### REQUIREMENT
Of all the lines in the material, how many carry the string "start"? Respond with the number by itself.

### INPUT DATA
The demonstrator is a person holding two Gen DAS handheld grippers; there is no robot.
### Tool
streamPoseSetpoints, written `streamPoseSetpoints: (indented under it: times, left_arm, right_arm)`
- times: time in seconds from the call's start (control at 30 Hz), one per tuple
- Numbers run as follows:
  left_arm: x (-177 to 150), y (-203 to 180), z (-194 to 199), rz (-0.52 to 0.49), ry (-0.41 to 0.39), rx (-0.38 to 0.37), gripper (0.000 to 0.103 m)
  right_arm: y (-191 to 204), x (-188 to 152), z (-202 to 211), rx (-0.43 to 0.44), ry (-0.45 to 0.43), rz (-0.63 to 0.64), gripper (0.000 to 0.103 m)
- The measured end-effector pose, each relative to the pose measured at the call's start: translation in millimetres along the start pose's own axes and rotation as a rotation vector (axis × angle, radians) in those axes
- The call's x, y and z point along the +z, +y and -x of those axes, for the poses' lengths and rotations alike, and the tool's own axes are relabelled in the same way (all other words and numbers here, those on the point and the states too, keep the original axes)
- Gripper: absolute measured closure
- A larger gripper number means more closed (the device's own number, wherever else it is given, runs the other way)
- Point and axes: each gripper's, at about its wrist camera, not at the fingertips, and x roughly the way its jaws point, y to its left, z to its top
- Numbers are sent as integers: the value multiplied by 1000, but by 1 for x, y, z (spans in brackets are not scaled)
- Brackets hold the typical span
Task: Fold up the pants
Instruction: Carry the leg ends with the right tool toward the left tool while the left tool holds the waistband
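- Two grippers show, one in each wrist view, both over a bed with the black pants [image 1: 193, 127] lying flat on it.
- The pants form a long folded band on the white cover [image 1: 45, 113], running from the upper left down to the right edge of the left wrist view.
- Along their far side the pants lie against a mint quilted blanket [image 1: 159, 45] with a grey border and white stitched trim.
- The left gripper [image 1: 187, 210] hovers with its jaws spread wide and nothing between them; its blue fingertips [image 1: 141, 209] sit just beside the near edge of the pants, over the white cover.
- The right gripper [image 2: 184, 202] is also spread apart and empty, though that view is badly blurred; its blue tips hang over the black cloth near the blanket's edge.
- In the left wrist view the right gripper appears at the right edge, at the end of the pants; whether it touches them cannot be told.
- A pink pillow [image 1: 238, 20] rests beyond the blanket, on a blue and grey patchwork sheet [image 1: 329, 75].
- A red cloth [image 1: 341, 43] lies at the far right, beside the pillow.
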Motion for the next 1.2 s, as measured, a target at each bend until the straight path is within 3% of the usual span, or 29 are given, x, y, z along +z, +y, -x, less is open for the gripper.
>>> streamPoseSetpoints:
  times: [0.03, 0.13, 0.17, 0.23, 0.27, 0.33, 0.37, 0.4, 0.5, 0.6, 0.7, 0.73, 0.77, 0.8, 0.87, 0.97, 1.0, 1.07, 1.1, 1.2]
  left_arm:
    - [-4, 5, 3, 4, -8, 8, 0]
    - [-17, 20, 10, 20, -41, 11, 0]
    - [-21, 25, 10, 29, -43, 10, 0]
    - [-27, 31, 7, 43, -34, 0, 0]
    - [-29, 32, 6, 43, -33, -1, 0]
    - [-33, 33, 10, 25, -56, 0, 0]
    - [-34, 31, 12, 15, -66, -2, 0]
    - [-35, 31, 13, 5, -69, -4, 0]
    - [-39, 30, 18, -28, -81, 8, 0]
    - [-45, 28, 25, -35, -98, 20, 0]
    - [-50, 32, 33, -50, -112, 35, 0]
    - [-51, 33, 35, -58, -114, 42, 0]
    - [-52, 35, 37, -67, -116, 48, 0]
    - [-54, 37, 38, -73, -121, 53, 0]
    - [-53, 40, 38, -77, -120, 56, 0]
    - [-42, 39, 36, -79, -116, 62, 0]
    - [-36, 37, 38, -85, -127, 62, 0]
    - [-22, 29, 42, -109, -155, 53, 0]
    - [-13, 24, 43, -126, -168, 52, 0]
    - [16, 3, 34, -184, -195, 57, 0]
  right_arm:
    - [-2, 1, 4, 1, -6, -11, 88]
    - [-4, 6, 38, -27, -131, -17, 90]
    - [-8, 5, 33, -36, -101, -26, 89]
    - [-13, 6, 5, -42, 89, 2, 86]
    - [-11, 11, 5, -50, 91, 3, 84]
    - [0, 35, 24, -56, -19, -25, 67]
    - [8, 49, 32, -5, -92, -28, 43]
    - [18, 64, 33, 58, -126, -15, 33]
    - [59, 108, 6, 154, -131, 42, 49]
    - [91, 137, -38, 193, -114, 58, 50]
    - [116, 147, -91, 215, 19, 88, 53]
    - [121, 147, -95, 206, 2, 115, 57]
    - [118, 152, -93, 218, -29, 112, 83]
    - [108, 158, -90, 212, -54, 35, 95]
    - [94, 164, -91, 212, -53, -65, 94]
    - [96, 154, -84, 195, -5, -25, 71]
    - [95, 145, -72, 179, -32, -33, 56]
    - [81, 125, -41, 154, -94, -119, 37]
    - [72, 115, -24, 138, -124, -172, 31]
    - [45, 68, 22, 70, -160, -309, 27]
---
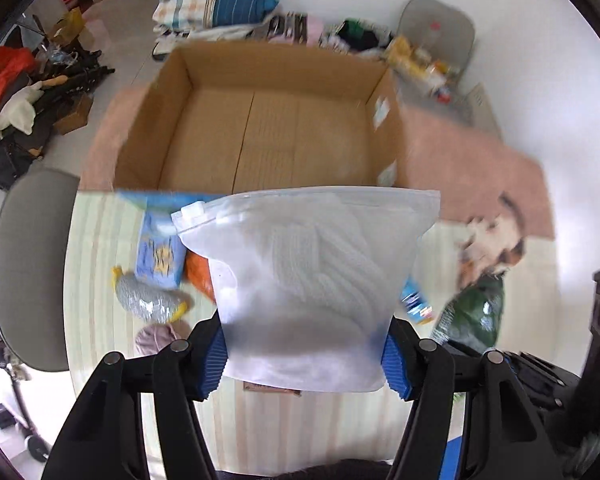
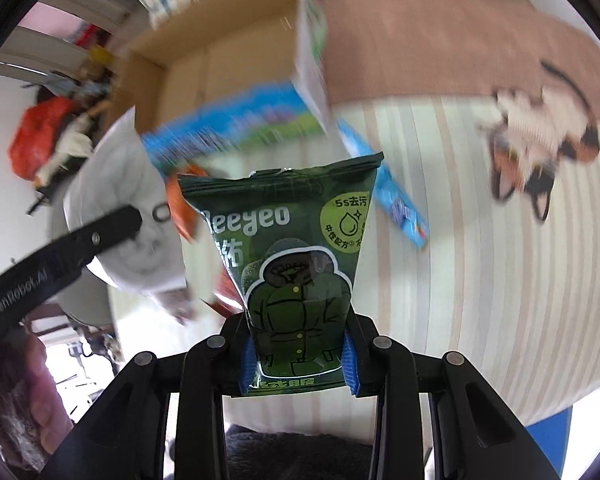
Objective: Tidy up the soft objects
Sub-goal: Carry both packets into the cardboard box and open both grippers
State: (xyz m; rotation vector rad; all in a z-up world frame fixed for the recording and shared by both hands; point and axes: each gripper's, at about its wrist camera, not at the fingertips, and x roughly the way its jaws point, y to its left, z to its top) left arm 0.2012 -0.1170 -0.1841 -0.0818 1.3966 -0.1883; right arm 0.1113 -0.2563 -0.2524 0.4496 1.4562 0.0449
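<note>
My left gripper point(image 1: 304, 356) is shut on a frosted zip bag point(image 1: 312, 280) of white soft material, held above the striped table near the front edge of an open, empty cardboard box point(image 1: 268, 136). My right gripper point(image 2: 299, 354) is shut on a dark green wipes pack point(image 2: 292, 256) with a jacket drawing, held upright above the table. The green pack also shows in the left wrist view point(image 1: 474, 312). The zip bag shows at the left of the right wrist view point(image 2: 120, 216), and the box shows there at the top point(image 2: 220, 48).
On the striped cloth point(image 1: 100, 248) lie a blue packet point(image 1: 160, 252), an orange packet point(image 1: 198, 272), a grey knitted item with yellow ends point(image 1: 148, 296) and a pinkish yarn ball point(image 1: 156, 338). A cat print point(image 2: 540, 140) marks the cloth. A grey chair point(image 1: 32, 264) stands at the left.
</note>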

### WRITTEN RESPONSE
2